Host Compilation for Interpreter Java code

For the following document, we disambiguate between host and guest compilation.

Host compilation is applied to the Java implementation of the interpreter. If the interpreter runs on HotSpot, this kind of compilation is applied when Truffle interpreters are JIT compiled (or dynamically compiled) as Java applications. This compilation is applied ahead of time during native image generation.
Guest compilation is applied to guest language code. This kind of compilation uses Partial Evaluation and Futamura projections to derive optimized code from Truffle ASTs and bytecodes.

This section discusses domain-specific host compilations applied to Truffle AST and bytecode interpreters.

Host Inlining

Truffle interpreters are written to support runtime compilation by applying the first Futamura projection. Runtime compilable code, also often referred to as partial evaluatable code, has the following characteristics:

It is naturally designed for high-performance, as it also defines the performance after runtime compilation of a language.
It is written to avoid recursion, as recursive code cannot quickly be partially evaluated.
It avoids complex abstractions and third-party code as they are typically not designed for PE.
The boundaries of partially evaluatable code are reliably defined by methods annotated with @TruffleBoundary, blocks dominated by a call to CompilerDirectives.transferToInterpreter() or a block protected by a call to CompilerDirectives.inInterpreter().

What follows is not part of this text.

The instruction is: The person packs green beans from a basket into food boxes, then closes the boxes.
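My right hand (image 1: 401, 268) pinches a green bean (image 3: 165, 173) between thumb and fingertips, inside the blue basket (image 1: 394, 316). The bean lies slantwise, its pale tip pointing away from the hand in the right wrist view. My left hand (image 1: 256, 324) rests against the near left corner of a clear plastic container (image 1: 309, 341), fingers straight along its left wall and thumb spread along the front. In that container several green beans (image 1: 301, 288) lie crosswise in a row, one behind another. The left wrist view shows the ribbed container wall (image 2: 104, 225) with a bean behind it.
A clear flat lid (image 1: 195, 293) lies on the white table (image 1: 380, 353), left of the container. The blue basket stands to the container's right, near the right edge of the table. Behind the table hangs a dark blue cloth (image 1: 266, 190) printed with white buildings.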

Truffle host inlining leverages these properties and forces inlining during host compilation for runtime compilable code paths as much as possible. The general assumption is that code important for runtime compilation is also important for interpreter execution. Whenever a PE boundary is detected, the host inlining phase no longer makes any inlining decisions and defers them to later inlining phases better suited for regular Java code.

The source code for this phase can be found in TruffleHostInliningPhase.

Truffle host inlining is applied when compiling a method annotated with @HostCompilerDirectives.BytecodeInterpreterSwitch. The maximum node cost for such methods can be configured using -H:TruffleHostInliningByteCodeInterpreterBudget=100000 for native images and -Dgraal.TruffleHostInliningByteCodeInterpreterBudget=100000 on HotSpot. If a method that is annotated with @BytecodeInterpreterSwitch calls a method with the same annotation then the method is directly inlined as long as the cost of both methods do not exceed the budget. In other words, any such method will be treated by the inlining phase just as if they would be part of the root bytecode switch method. This allows bytecode interpreter switches to be composed of multiple methods if needed.

Native image, during closed world analysis, computes all methods that are reachable for runtime compilation. Any potentially reachable method from RootNode.execute(...) is determined as runtime compilable. For native images, in addition to bytecode interpreter switches, all runtime compilable methods are optimized using Truffle host inlining. The maximum node cost of such an inlining pass can be configured with -H:TruffleHostInliningBaseBudget=5000. On HotSpot the set of runtime compilable methods is unknown. Therefore, we can only rely on regular Java method inlining for methods not annotated as bytecode interpreter switch on HotSpot.

Whenever the maximum budget for a compilation unit is reached, inlining will be stopped. The same budget will be used for the exploration of subtrees during inlining. If a call cannot be fully explored and inlined within the budget, then no decision is taken on the individual subtree. For the vast majority of runtime compilable methods, this limit will not be reached, as it is prevented by natural PE boundaries as well as polymorphic calls to execute methods of @Child nodes. If there are methods that exceed the budget limit, then the recommendation is to optimize such nodes by adding more PE boundaries. If a method exceeds the limit, it is likely that the same code also has a high cost for runtime compilation.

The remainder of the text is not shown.